== Dataset excerpts ==

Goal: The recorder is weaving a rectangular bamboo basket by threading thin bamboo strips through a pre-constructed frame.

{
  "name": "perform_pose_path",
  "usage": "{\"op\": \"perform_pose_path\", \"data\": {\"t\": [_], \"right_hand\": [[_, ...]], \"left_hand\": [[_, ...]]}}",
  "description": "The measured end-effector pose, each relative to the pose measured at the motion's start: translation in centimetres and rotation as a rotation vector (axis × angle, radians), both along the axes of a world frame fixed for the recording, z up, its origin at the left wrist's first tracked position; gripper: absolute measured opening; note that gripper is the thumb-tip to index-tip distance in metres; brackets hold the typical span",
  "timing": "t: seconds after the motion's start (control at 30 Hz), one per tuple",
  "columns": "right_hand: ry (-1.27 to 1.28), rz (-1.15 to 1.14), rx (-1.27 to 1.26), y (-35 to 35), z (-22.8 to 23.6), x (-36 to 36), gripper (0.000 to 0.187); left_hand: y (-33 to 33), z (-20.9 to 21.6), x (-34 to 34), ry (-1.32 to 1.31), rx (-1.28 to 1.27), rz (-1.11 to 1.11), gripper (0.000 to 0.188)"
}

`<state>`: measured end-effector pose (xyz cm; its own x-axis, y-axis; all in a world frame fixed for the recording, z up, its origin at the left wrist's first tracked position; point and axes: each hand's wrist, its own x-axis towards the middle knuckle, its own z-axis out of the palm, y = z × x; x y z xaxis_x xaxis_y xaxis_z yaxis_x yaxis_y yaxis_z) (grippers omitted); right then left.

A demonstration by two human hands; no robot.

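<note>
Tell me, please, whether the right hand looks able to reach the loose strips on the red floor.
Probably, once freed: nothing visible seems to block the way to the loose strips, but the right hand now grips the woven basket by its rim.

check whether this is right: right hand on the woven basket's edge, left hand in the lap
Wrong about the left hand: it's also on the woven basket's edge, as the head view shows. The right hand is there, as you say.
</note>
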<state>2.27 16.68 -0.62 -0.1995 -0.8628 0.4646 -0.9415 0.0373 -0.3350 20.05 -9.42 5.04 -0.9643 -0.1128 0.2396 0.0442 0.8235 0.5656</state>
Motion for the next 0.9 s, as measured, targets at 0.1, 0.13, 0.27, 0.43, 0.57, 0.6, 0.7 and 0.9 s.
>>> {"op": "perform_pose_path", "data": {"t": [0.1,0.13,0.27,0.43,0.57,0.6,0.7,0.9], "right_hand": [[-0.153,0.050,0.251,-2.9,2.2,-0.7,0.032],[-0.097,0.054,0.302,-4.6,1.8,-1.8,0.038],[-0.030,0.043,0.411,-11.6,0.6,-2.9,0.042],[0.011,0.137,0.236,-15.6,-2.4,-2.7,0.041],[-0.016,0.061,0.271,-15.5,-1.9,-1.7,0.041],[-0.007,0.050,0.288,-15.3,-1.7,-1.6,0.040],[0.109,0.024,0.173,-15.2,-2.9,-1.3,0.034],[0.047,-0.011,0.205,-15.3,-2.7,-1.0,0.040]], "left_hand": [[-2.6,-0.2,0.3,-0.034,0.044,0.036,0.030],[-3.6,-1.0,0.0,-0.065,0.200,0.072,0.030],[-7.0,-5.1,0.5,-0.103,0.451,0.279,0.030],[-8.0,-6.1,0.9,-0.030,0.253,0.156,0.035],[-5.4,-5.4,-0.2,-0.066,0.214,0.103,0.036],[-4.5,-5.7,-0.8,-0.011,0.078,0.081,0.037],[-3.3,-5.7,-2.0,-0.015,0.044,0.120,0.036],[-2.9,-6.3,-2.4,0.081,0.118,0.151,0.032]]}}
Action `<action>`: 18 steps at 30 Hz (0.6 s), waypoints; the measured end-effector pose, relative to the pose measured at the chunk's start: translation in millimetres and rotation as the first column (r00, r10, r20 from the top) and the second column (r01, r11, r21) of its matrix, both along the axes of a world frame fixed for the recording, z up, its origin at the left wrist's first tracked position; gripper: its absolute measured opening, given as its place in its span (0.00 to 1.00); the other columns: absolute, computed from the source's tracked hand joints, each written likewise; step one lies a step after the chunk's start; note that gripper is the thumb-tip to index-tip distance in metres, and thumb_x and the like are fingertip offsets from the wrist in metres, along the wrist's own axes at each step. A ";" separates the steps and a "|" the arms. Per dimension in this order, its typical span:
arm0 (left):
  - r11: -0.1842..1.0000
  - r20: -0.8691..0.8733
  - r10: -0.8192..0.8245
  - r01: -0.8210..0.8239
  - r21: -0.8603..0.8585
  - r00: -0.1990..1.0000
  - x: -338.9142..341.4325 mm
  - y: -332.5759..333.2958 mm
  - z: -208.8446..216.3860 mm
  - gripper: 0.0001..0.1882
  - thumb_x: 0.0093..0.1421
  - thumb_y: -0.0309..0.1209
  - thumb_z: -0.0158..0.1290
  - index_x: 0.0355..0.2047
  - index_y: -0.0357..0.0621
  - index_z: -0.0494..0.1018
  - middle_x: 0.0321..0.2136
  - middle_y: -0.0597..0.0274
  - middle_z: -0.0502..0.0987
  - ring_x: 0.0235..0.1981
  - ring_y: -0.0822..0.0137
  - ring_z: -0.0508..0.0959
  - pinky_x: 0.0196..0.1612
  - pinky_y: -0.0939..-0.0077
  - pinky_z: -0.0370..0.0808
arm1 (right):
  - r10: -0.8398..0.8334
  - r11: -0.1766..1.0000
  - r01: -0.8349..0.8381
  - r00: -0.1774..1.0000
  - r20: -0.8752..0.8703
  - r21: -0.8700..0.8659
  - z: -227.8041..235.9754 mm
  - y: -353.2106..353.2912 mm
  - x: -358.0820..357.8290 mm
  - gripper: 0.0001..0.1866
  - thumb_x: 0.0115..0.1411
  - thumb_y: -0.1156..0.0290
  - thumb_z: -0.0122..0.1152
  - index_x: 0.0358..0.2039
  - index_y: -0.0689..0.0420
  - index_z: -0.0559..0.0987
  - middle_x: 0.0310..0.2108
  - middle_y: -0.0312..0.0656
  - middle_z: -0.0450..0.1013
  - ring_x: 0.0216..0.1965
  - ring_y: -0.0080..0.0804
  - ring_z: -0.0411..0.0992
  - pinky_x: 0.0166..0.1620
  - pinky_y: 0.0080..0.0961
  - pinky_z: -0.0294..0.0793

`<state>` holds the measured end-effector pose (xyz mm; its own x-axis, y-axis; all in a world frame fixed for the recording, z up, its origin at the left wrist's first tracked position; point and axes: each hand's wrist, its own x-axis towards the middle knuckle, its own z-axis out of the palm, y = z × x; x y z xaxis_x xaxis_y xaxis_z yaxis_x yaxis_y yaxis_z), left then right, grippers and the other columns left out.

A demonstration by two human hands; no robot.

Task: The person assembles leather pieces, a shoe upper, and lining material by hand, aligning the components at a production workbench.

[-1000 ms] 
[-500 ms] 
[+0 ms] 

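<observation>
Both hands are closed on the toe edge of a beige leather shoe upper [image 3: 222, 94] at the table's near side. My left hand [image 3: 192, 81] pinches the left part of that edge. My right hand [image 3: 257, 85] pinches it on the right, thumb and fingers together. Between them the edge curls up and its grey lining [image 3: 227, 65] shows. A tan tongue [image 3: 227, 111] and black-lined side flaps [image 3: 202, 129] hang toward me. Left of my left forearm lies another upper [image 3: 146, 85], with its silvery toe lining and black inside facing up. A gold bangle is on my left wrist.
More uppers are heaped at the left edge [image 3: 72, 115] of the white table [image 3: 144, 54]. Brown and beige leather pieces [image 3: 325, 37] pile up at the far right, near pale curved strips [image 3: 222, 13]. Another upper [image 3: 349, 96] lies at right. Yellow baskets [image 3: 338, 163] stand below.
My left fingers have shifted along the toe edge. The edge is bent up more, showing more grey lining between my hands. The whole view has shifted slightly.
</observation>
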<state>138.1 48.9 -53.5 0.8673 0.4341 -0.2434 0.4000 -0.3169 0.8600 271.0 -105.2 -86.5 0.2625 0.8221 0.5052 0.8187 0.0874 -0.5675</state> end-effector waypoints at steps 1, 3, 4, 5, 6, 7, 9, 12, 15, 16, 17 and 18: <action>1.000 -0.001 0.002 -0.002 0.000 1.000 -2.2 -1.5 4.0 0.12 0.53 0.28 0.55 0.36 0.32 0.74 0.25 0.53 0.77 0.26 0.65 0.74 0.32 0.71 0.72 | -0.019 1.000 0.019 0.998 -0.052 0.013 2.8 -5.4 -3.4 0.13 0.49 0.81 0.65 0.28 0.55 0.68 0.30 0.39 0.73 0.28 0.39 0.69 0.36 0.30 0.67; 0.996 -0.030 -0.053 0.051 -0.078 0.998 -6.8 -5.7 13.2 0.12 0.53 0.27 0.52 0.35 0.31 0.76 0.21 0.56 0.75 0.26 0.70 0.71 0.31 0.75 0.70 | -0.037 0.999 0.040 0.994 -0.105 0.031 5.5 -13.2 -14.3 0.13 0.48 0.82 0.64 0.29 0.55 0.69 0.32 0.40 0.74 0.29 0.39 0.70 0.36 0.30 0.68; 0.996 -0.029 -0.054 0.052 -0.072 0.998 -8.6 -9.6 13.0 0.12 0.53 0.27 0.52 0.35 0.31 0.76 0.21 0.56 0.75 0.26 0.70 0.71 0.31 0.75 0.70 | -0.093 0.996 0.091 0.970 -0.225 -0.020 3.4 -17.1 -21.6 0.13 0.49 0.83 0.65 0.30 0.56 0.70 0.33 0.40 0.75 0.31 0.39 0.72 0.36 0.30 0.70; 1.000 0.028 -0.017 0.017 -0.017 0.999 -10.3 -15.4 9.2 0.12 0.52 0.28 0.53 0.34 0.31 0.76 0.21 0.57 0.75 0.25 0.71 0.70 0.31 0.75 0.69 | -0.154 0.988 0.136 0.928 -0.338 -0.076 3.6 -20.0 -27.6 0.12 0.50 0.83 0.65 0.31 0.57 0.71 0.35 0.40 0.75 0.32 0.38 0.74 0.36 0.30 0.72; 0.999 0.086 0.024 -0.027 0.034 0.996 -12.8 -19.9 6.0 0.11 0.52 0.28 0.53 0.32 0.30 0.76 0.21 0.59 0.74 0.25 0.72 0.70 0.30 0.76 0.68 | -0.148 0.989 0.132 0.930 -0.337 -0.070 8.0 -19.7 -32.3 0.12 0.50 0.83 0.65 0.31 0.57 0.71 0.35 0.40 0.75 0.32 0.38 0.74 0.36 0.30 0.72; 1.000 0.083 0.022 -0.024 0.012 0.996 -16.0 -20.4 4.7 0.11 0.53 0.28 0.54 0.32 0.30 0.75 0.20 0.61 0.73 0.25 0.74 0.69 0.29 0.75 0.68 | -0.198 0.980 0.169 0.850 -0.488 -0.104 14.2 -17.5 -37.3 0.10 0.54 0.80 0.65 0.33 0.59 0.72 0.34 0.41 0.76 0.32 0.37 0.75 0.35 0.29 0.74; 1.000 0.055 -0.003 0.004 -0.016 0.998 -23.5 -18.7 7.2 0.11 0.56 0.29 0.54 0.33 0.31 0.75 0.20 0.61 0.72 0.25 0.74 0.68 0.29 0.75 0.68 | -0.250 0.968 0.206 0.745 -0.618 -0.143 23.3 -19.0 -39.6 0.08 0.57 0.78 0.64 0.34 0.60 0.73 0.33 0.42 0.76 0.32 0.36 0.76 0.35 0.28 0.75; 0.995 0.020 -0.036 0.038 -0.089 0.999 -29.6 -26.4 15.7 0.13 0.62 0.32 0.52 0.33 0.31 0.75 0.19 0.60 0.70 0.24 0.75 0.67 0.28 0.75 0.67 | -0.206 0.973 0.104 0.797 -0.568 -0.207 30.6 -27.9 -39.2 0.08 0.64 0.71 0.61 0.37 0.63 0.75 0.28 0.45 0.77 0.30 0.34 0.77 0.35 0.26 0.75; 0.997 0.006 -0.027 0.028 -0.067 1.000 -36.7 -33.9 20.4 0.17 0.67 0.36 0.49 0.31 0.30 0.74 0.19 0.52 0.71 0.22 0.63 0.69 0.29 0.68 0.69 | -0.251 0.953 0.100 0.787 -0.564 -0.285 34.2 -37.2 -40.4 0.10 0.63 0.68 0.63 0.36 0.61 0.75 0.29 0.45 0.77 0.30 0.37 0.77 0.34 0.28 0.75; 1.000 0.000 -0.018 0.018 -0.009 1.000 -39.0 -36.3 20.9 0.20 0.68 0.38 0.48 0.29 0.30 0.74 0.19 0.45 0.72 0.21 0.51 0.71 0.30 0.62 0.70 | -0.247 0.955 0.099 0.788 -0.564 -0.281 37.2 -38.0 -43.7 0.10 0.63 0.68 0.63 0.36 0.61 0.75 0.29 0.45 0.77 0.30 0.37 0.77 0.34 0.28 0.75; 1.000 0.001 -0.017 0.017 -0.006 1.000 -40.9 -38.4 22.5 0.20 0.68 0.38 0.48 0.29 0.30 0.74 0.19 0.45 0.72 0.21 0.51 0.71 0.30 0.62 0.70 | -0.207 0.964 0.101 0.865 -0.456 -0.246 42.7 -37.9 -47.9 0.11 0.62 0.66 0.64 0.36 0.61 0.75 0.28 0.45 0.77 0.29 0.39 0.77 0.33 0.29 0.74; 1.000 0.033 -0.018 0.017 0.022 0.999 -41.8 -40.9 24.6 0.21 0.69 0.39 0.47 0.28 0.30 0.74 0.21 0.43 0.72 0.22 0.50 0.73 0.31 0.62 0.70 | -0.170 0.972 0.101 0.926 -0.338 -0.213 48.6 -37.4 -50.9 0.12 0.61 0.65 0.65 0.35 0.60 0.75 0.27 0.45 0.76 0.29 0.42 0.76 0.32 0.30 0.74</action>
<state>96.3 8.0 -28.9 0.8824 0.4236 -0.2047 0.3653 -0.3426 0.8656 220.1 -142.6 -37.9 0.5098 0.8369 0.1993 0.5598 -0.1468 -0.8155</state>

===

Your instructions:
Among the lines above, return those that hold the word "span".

Solution to the exercise:
  "description": "The measured end-effector pose, each relative to the pose measured at the motion's start: translation in centimetres and rotation as a rotation vector (axis × angle, radians), both along the axes of a world frame fixed for the recording, z up, its origin at the left wrist's first tracked position; gripper: absolute measured opening; note that gripper is the thumb-tip to index-tip distance in metres; brackets hold the typical span",
Action `<action>`: 18 steps at 30 Hz (0.6 s), waypoints; the measured end-effector pose, relative to the pose measured at the chunk's start: translation in millimetres and rotation as the first column (r00, r10, r20 from the top) and the second column (r01, r11, r21) of its matrix, both along the axes of a world frame fixed for the recording, z up, its origin at the left wrist's first tracked position; gripper: its absolute measured opening, given as its place in its span (0.00 to 1.00); the other columns: absolute, computed from the source's tracked hand joints, each written likewise; step one lies a step after the chunk's start; note that gripper is the thumb-tip to index-tip distance in metres, and thumb_x and the like are fingertip offsets from the wrist in metres, along the wrist's own axes at each step. A ";" separates the steps and a "|" the arms. Per dimension in this order, its typical span:

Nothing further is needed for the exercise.